Task goal:
Retype the listing below, keeping every line the same.

Dataset content:
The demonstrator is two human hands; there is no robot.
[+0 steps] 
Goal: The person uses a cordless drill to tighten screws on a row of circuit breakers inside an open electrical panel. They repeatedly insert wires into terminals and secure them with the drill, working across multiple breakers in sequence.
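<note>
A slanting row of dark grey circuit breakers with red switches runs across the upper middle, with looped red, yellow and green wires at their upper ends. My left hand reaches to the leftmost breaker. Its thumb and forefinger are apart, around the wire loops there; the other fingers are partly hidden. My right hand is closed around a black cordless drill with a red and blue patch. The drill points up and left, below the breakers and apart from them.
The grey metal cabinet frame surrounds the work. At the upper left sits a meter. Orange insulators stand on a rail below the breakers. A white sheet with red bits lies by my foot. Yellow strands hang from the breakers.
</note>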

Output for this task:
The demonstrator is two human hands; there is no robot.
[+0 steps] 
Goal: The person uses a cordless drill to tighten screws on a row of circuit breakers inside an open electrical panel. They repeatedly insert wires into terminals and secure them with the drill, working across multiple breakers in sequence.
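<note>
A slanting row of dark grey circuit breakers with red switches runs across the upper middle, with looped red, yellow and green wires at their upper ends. My left hand reaches to the leftmost breaker. Its thumb and forefinger are apart, around the wire loops there; the other fingers are partly hidden. My right hand is closed around a black cordless drill with a red and blue patch. The drill points up and left, below the breakers and apart from them.
The grey metal cabinet frame surrounds the work. At the upper left sits a meter. Orange insulators stand on a rail below the breakers. A white sheet with red bits lies by my foot. Yellow strands hang from the breakers.
</note>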

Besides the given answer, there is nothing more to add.